# How are 24v VR6 cylinders numbered? (ignition coil replacement)



## wmfk (Aug 8, 2007)

Can anyone direct me to an online photo or diagram that shows how the cylinders are numbered on my 2003 Jetta GLI?
After I paid $100 for the Roseville Volkswagen (CA) dealer to diagnose my check-engine light, he told my wife “bad Number 5 ignition coil.” Cost to replace? First he quoted her $1,000, then he changed it to $500 when she said she couldn’t afford it. 
It was interesting to read all about ignition coils and Volkswagen engines on the web posts here and on the Internet.
After I bought a new coil at the dealership for $50 and installed it myself (3 minutes to accomplish), I called him the next day and said the car still runs rough, maybe I swapped the wrong cylinder-- which one is Number 5?
He wouldn’t tell me and said “we’re here to make money.”
Oh, and my car is one not covered by the coil recall, by the way. Figures.
Guess where I won’t buy my next car ….


----------



## BakBer (Apr 19, 2007)

*Re: How are 24v VR6 cylinders numbered? (wmfk)*

1-6 Left to Right


----------



## Pushin PSI (Apr 21, 2003)

*Re: How are 24v VR6 cylinders numbered? (BakBer)*

OMG, that is horrible! The firing order is actually 1 5 3 6 2 4 left to right. Hope all goes well http://****************.com/smile/emthup.gif


----------



## BakBer (Apr 19, 2007)

*Re: How are 24v VR6 cylinders numbered? (Pushin PSI)*


_Quote, originally posted by *Pushin PSI* »_OMG, that is horrible! The firing order is actually 1 5 3 6 2 4 left to right. Hope all goes well http://****************.com/smile/emthup.gif 

I was giving cyl numbers not firing order as he asked for...if he asked for the firing order I would have been glad to give him that.
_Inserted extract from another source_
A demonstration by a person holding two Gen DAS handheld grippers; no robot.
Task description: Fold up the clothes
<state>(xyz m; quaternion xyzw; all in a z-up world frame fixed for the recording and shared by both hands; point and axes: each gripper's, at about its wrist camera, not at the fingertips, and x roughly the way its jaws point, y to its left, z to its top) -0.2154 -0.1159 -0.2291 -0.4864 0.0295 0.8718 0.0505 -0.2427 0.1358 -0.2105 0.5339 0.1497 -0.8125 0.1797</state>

_Modified by BakBer at 8:21 PM 8-8-2007_


----------



## PhReE (Sep 16, 2004)

*Re: How are 24v VR6 cylinders numbered? (BakBer)*

Yep when you pop the hood and are looking at the motor #1 is far left (pass side), and 6 is far right (driver side).


----------



## .SLEEPYDUB. (Jul 28, 2005)

*Re: How are 24v VR6 cylinders numbered? (BakBer)*


_Quote, originally posted by *BakBer* »_
I was giving cyl numbers not firing order as he asked for...if he asked for the firing order I would have been glad to give him that.

_Modified by BakBer at 8:21 PM 8-8-2007_

der da der!


----------



## Pushin PSI (Apr 21, 2003)

*Re: How are 24v VR6 cylinders numbered? (BakBer)*


_Quote, originally posted by *BakBer* »_
I was giving cyl numbers not firing order as he asked for...if he asked for the firing order I would have been glad to give him that.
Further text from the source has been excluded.